Waardeer verschillen

En ten derde door maatstaven te gebruiken die beter in staat zijn verschillen te waarderen. Onderwijsinstellingen kunnen hierbij een rol spelen door op andere manieren te selecteren en te beoordelen. Niet alleen op basis van cijfers of via een vast, schriftelijk toets- of beoordelingsmoment, maar gebruikmakend van meerdere informatiebronnen en persoonlijke gesprekken.

Ook in de manier waarop selectie op de arbeidsmarkt plaatsvindt kan nog een slag worden gemaakt door bijvoorbeeld meer te selecteren en beoordelen op basis van persoonlijkheid en competentie in plaats van op cijferlijsten en assessments.

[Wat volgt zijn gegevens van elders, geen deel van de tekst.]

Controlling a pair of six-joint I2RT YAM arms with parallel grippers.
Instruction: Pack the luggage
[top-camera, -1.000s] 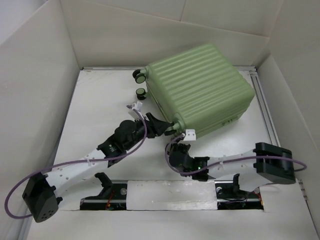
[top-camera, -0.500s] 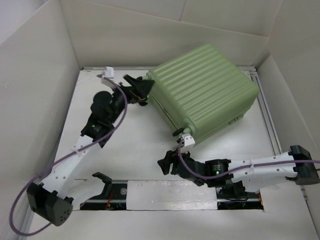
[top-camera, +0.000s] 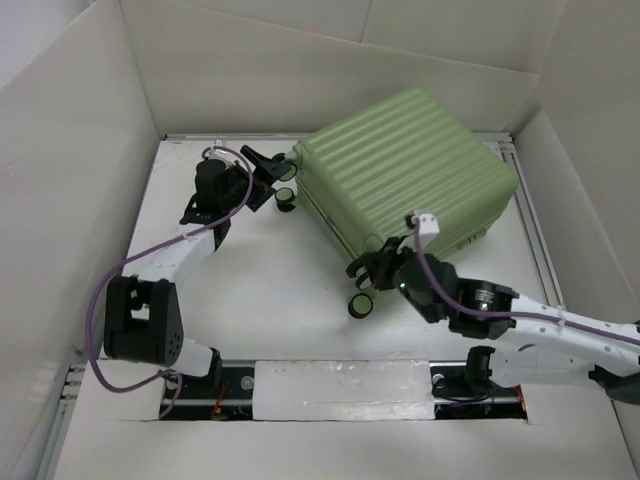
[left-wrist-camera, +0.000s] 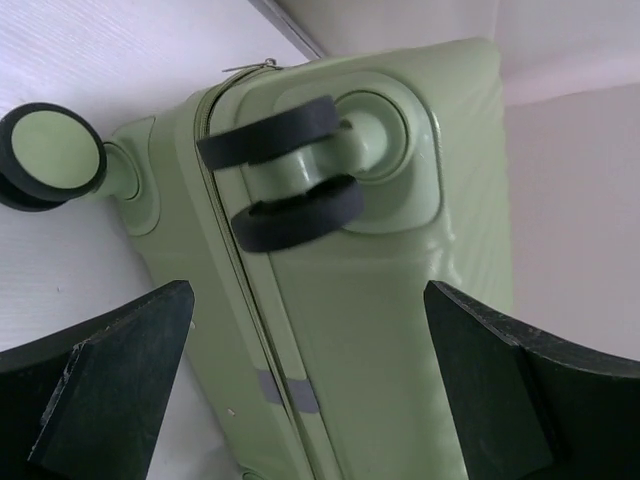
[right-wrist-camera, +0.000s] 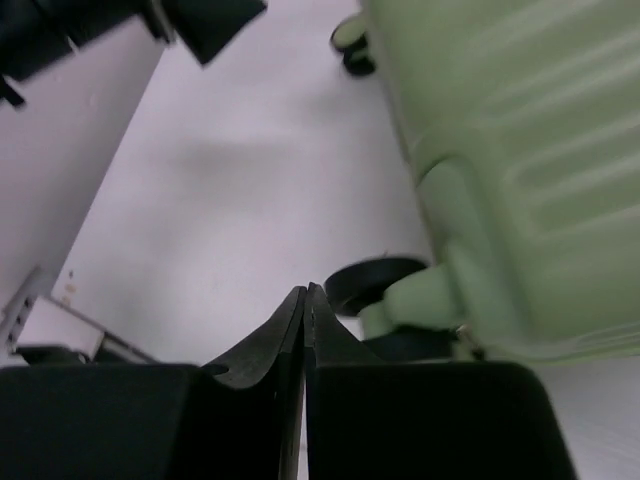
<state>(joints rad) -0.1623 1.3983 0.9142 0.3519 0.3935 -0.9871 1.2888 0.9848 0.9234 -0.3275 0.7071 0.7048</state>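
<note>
The luggage (top-camera: 410, 170) is a pale green ribbed suitcase lying shut at the back right of the table. My left gripper (top-camera: 272, 176) is open at its far-left corner. In the left wrist view the fingers (left-wrist-camera: 110, 395) stand wide apart on either side of the shell (left-wrist-camera: 380, 330), below a black double wheel (left-wrist-camera: 290, 190), and touch nothing. My right gripper (top-camera: 360, 270) is at the near-left corner, just above a wheel (top-camera: 360, 305). Its fingertips (right-wrist-camera: 305, 292) are pressed together with nothing between them, next to that wheel (right-wrist-camera: 375, 280).
White walls (top-camera: 80, 150) enclose the table on the left, back and right. A metal rail (top-camera: 532, 225) runs along the right edge. Both arm bases sit in a slot (top-camera: 340, 385) at the near edge. Purple cables loop beside each arm.
The left arm swung from the suitcase's near side to its far-left wheels and opened. The right gripper opened, then shut, and rose toward the near-left wheel. The suitcase turned slightly.
</note>
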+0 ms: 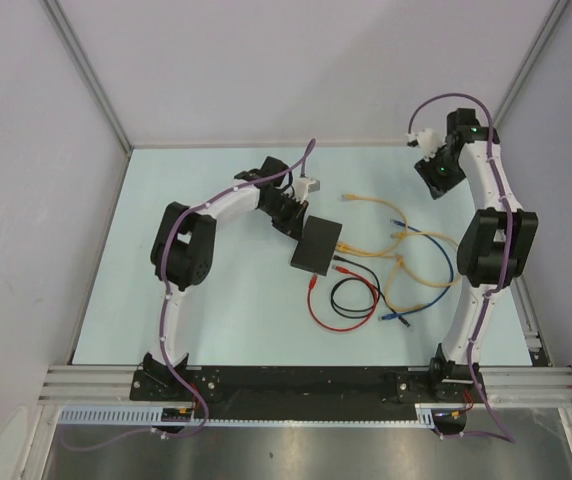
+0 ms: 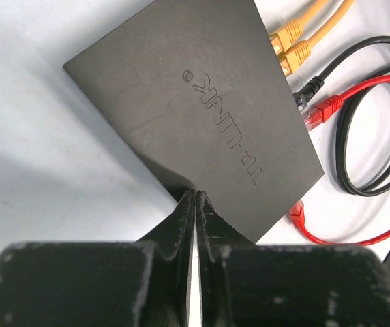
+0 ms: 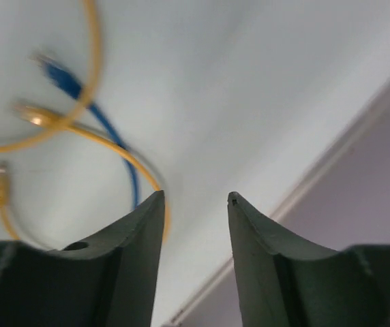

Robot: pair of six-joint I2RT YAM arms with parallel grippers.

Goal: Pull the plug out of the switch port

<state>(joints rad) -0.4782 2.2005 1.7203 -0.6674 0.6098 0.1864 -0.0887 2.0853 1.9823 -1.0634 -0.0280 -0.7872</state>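
Switch (image 1: 315,246) lying mid-table (image 1: 216,320), sockets facing the right edge.
Left gripper (image 2: 195,197) is resting, fingers together, at the switch's edge. Two yellow plugs (image 2: 287,34) are sitting at its sockets, seating unclear. Right gripper (image 3: 195,199) is hovering, jaws apart and empty, near the far right corner.

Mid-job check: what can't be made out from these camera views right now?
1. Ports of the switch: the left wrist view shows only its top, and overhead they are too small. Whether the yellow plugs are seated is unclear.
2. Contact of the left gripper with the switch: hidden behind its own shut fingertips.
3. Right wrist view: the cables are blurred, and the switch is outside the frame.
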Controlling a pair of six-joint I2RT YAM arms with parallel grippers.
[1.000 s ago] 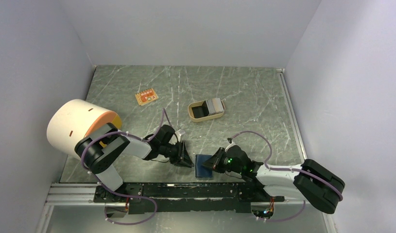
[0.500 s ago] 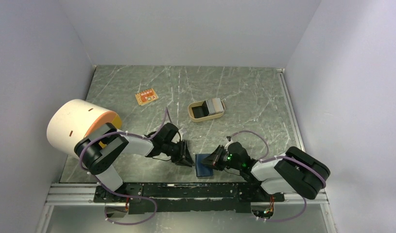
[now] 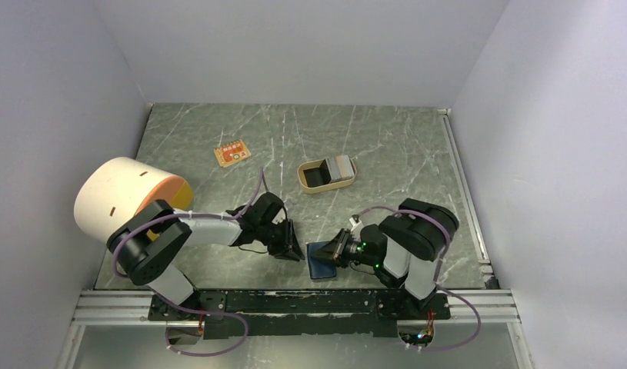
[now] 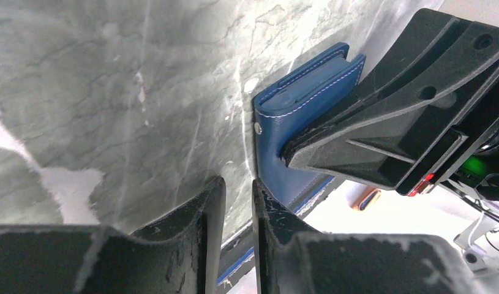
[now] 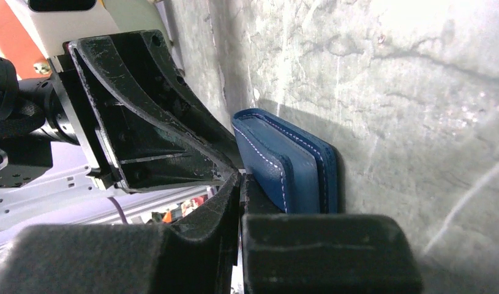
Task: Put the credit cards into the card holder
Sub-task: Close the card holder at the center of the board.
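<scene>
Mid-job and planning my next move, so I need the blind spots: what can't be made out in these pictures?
Wallet slots: folded shut in every view.
Right gripper: fingers together at the wallet; in the right wrist view its own fingers hide whether a flap is pinched.
Cards in the tray: top view only, too small to count.

You have a grey-green marble-patterned tabletop with white veins, boxed in by plain pale lavender walls on three sides, a silver aluminium rail along your near edge.
</scene>
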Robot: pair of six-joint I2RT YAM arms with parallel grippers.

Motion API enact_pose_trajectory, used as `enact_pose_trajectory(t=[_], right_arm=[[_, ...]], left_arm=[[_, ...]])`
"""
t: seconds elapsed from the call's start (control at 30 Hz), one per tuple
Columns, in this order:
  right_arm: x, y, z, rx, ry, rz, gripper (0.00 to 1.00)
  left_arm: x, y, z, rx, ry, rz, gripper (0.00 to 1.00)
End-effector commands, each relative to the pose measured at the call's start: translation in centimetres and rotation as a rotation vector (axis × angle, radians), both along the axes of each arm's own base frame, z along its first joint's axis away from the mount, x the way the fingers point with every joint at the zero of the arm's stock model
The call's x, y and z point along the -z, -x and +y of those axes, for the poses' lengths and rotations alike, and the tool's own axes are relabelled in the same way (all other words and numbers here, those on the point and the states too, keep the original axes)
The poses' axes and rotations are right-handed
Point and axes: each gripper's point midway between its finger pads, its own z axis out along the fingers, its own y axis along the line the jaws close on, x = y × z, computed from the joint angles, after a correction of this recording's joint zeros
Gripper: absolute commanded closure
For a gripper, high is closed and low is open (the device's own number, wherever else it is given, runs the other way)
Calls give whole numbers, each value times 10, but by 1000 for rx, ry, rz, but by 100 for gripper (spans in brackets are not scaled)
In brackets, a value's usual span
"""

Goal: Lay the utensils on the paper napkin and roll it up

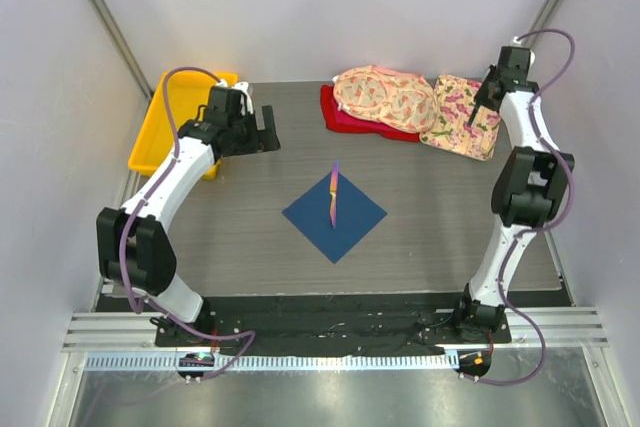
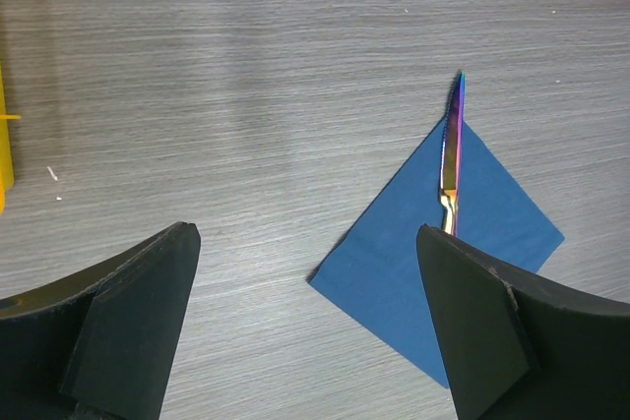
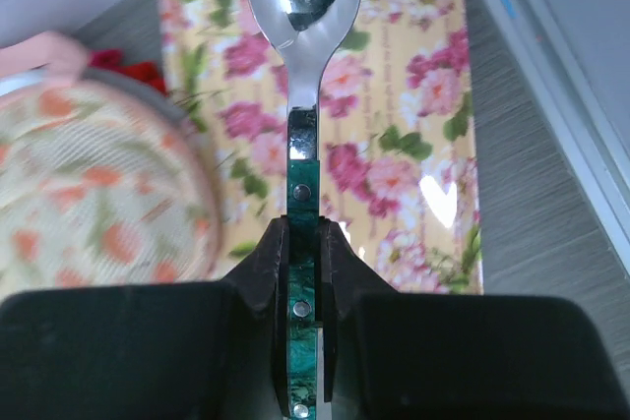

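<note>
Right gripper [image 3: 305, 243]: black jaws pinched tight on the spoon [image 3: 303, 145], gripping the flat green marbled handle with its silver rivets. The shiny oval metal bowl points away from the wrist. The spoon is held over a yellow floral cloth [image 3: 413, 145] with pink roses and green leaves, flat and rectangular. Whether it hangs clear of the cloth or touches it, can't tell. Left of that cloth is a rounded pale fabric piece [image 3: 89, 184] with a peach print and pink trim, and a bit of red cloth [image 1: 345, 117] shows under it. In the top view all of this sits at the table's far right.

Left gripper [image 2: 310, 322]: jaws spread wide, holding nothing. The fingers [image 2: 138, 312] are chunky, matte black wedges. It hangs above the grey wood-grain table [image 1: 240, 207], far left, near a yellow plastic tray [image 1: 160, 132] at the table's edge.

Napkin [image 1: 355, 215]: thin navy square, plain, lying flat mid-table, turned like a diamond. It is between the arms and well apart from both grippers.

On it lies a slim iridescent utensil [image 2: 452, 154], a glossy purple-to-gold blade shape, narrow and tapering. It runs roughly along the napkin's diagonal, its pointed tip poking past the far corner onto bare table. In the left wrist view its near end is hidden behind the finger.
</note>
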Motion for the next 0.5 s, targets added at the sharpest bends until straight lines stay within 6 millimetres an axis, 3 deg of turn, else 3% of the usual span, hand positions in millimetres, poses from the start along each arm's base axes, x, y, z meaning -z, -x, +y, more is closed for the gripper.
enact_pose_trajectory(t=[0.0,0.03,0.07,0.1,0.13,0.17,0.2,0.23,0.27,0.3,0.33,0.37,0.47], right_arm=[[-83,30,63,-238,-70,-151,99],[-68,44,81,-278,-97,-115,99],[-69,53,99,-328,-134,-115,99],[-86,66,111,-356,-138,-147,99],[-67,81,126,-376,-163,-102,99],[-66,91,151,-411,-178,-97,99],[-74,104,162,-427,-182,-113,99],[-52,122,184,-465,-195,-63,99],[-53,130,216,-524,-200,-86,99],[-57,141,227,-541,-189,-109,99],[-35,154,237,-547,-189,-71,99],[-33,163,263,-591,-194,-78,99],[-8,179,285,-559,-212,-27,99]], left_arm=[[-40,-3,7,-24,23,-134,0],[-40,-2,9,-25,29,-133,0],[-43,-1,11,-28,36,-141,0],[-46,0,11,-32,53,-142,0],[-44,1,12,-37,70,-138,0],[-46,1,14,-41,94,-138,0],[-50,2,14,-43,120,-146,0],[-50,4,14,-45,132,-144,0],[-53,4,14,-42,150,-157,0],[-56,5,14,-44,162,-167,0],[-58,5,14,-44,167,-177,0],[-57,6,13,-43,173,-177,0],[-56,9,13,-44,179,-179,0]])
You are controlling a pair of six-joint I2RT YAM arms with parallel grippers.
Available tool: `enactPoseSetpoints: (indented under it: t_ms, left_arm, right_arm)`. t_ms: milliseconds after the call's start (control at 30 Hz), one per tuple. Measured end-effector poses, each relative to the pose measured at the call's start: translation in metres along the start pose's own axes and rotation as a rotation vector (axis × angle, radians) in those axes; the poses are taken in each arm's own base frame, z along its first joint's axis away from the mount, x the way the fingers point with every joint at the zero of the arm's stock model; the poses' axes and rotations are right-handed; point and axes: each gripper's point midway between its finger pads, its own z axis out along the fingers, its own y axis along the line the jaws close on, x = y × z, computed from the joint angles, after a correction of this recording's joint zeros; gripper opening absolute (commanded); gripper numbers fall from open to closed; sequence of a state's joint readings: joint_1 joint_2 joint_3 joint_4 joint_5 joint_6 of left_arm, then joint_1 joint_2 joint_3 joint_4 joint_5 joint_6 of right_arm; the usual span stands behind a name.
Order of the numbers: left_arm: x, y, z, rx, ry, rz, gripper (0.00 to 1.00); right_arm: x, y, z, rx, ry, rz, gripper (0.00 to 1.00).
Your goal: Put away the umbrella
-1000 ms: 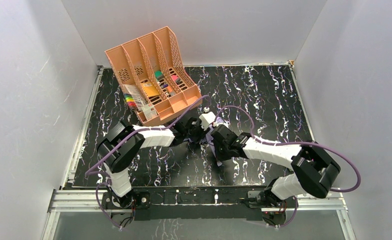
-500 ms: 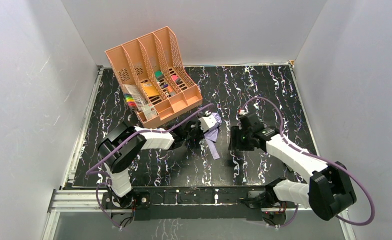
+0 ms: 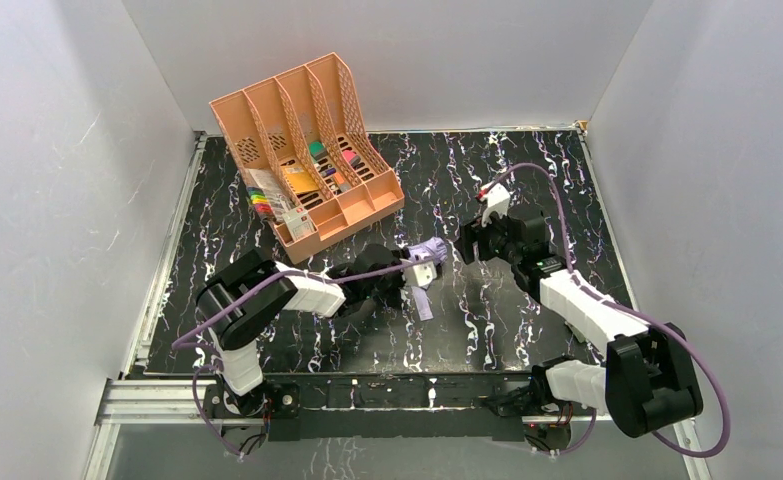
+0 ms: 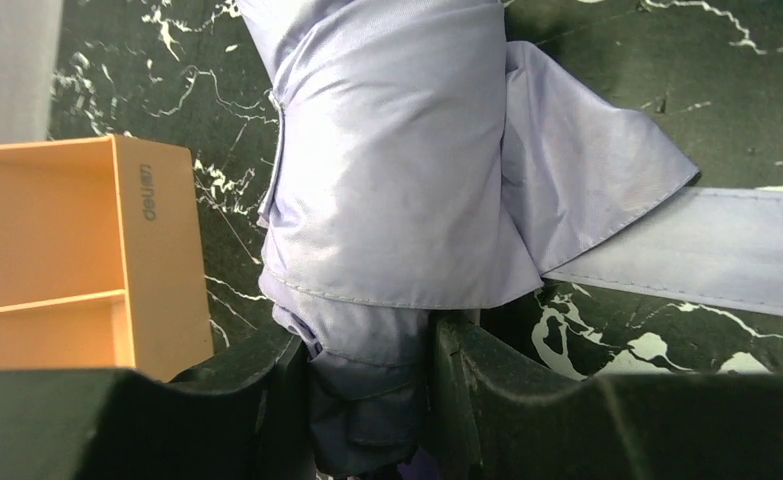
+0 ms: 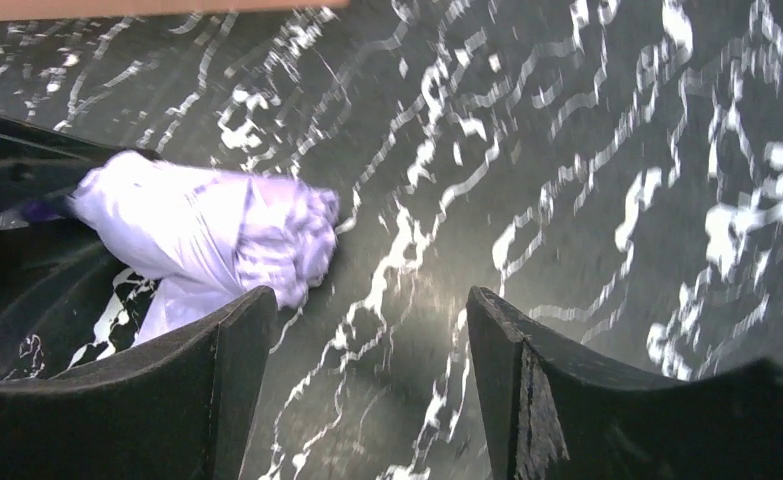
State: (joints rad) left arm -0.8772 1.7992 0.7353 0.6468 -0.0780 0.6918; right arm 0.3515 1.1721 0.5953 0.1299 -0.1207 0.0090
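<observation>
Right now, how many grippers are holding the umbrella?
1. The left gripper is shut on the folded fabric of the umbrella. The right gripper is open and empty, beside the umbrella and not touching it.

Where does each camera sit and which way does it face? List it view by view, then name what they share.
Top external: fixed above and behind the arm bases, looking down on the table; both arms show whole.
Left wrist: on the left arm, facing along the left gripper, shut on the umbrella; file organiser at left.
Right wrist: on the right arm, facing past the open right gripper over the table toward the umbrella.
Shared: all three show the umbrella.
</observation>
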Motion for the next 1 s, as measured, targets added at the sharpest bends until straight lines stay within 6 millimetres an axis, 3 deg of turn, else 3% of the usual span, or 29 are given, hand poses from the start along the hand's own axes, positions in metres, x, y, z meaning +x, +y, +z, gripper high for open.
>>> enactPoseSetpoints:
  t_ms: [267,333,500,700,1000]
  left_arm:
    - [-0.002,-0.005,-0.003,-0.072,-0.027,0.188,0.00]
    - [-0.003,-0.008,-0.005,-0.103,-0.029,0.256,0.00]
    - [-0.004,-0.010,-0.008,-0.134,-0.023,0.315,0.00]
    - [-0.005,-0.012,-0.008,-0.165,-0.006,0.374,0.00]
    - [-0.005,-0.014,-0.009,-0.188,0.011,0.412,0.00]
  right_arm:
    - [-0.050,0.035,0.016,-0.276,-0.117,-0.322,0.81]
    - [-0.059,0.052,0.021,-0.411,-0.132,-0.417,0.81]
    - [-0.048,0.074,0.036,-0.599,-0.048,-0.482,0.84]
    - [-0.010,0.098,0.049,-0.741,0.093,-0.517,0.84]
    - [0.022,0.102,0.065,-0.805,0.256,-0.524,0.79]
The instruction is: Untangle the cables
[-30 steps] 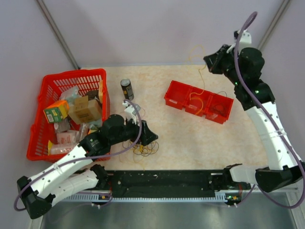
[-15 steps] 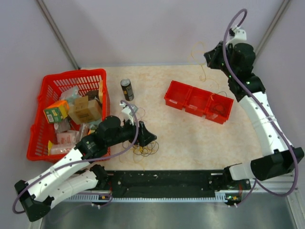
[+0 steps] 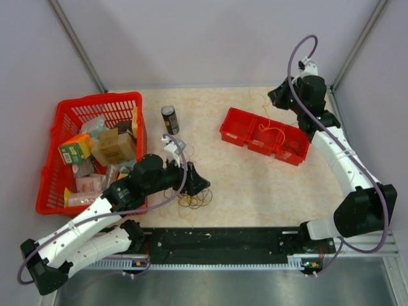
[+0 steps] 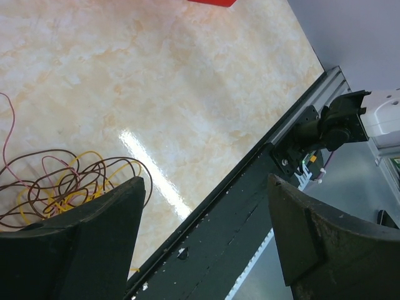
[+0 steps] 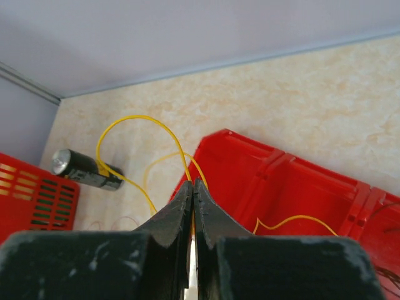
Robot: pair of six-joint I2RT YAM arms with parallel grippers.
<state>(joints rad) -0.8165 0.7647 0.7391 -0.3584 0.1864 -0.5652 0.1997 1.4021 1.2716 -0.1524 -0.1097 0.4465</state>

Maar maak het probleem niet te groot

Gevoelens van onzekerheid horen tot op zekere hoogte bij de jongvolwassenheid. Een waarschuwing om het probleem van mentale druk onder jongvolwassenen niet te groot te maken is daarom tot slot op z’n plaats.

Door de discussie naar een maatschappelijk niveau te tillen, willen wij individuele knelpunten voor zijn en jongvolwassenen helpen om te gaan met deze fase in hun leven.

Liesbeth Noordegraaf-Eelens en Evert Schot zijn respectievelijk raadslid en adviseur bij de Raad voor Volksgezondheid en Samenleving. Dit artikel is gebaseerd op het onlangs verschenen RVS-essay ‘Over bezorgd’, 2018.